#### [TO DO]
The whole listing should be retyped word for word, apart from the pictures it holds.
+ + + + + + +
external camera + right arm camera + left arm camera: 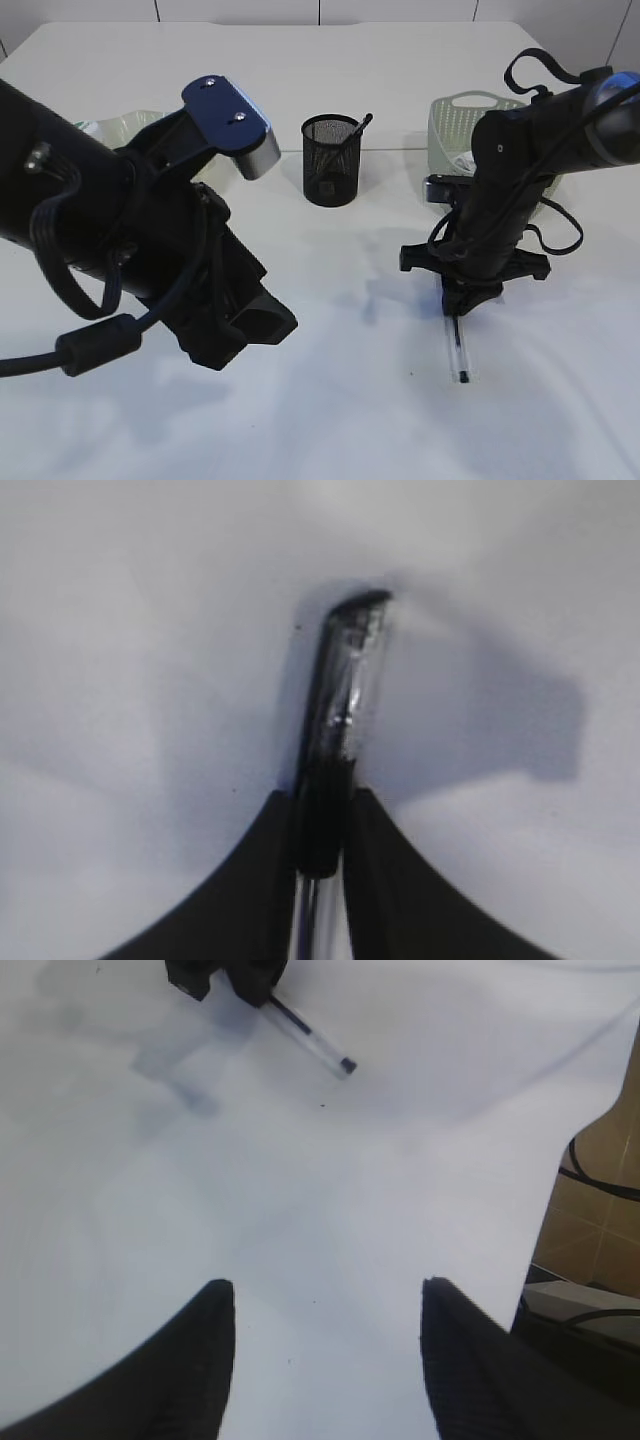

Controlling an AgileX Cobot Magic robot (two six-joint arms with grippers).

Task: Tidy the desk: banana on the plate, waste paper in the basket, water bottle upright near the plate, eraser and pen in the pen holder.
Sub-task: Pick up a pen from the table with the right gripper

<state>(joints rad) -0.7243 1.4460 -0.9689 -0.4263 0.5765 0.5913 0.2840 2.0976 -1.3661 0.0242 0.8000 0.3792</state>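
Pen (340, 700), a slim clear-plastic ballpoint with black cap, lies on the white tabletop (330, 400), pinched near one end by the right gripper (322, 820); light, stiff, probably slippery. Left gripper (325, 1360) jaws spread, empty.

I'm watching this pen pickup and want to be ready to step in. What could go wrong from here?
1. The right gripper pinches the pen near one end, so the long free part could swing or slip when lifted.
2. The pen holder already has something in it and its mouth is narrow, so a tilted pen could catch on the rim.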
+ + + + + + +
#### [ANSWER SECTION]
external camera + right arm camera + left arm camera: 

Controlling an AgileX Cobot Magic robot (two six-joint arms with grippers).

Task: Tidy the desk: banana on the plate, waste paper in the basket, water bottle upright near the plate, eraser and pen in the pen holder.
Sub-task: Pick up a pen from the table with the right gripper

<state>(joints rad) -0.7243 1.4460 -0.9689 -0.4263 0.5765 0.5913 0.2840 2.0976 -1.3661 0.0242 0.8000 0.3792</state>
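Pen (340, 700), a slim clear-plastic ballpoint with black cap, lies on the white tabletop (330, 400), pinched near one end by the right gripper (322, 820); light, stiff, probably slippery. Left gripper (325, 1360) jaws spread, empty.

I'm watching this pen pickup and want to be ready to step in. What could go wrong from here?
1. The right gripper pinches the pen near one end, so the long free part could swing or slip when lifted.
2. The pen holder already has something in it and its mouth is narrow, so a tilted pen could catch on the rim.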

This finishes the output for the exercise.